Fora os “pecados da carne”, a festa “muito atrelada a candomblé e umbanda” também incomoda o segmento, diz o teólogo Marcelo Rebello, 44. O crente, afirma, “serve a um Deus único”, e as múltiplas entidades (como os orixás) seriam uma afronta à sua fé.
Em 2016, um dos patronos do Império Serrano declarou ao jornal “O Dia” que cairia fora se a escola de samba carioca apostasse num enredo ligado a religiões afrobrasileiras.

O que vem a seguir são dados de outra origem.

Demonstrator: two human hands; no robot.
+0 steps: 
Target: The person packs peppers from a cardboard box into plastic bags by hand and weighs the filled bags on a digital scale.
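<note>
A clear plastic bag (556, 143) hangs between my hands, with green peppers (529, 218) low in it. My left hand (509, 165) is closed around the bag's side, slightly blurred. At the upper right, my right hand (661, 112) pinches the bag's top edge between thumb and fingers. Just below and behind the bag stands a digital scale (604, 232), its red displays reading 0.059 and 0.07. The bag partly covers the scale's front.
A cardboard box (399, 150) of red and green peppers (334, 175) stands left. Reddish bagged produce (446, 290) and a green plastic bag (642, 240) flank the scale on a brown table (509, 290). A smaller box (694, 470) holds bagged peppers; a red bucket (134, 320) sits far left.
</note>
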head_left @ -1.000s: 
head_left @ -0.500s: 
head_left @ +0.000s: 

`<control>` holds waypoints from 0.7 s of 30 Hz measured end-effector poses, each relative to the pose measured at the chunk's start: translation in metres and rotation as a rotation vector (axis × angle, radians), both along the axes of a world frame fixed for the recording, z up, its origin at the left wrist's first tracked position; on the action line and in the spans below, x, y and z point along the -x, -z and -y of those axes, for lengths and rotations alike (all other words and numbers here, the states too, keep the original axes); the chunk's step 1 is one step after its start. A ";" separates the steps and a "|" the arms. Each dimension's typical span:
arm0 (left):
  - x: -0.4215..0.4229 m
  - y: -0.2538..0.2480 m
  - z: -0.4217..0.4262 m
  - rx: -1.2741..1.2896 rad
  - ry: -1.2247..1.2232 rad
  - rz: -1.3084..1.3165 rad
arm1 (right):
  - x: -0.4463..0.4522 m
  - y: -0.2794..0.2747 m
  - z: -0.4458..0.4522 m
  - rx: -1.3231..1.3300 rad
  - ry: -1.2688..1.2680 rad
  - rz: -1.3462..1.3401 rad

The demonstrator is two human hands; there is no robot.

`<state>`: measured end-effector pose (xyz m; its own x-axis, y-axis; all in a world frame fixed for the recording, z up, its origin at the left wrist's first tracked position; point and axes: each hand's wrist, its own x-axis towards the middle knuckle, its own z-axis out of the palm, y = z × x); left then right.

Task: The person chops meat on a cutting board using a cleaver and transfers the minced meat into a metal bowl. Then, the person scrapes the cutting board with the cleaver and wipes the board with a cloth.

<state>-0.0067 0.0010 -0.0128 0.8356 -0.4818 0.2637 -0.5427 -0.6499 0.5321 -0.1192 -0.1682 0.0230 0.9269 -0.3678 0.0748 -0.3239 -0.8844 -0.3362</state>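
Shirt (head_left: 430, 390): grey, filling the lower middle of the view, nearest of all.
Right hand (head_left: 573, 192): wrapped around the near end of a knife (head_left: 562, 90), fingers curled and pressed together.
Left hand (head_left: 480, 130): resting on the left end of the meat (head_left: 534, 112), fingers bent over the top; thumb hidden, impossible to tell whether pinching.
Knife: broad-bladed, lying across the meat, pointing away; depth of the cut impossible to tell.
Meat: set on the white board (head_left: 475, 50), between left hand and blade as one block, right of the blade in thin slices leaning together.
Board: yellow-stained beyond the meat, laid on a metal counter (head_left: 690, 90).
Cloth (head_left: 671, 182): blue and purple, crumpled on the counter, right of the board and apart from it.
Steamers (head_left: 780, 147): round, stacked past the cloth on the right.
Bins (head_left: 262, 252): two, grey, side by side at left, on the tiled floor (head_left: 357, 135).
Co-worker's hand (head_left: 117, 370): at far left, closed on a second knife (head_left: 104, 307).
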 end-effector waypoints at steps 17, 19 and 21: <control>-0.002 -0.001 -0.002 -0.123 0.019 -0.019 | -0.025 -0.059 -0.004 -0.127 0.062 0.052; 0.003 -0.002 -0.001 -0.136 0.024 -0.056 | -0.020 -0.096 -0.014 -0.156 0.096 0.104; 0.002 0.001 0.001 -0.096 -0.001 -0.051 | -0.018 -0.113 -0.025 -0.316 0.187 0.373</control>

“Já fui espírita e não tenho nada contra, mas me encontrei na palavra do Deus vivo. O dia em que o Império quiser falar sobre espiritismo, cabe a mim querer ficar ou não. Mas certamente, eu não ficarei”, disse o batista Rildo Seixas.
Procurada, a agremiação não quis falar sobre o tema, “pois já causou muito mal estar para a nossa comunidade”.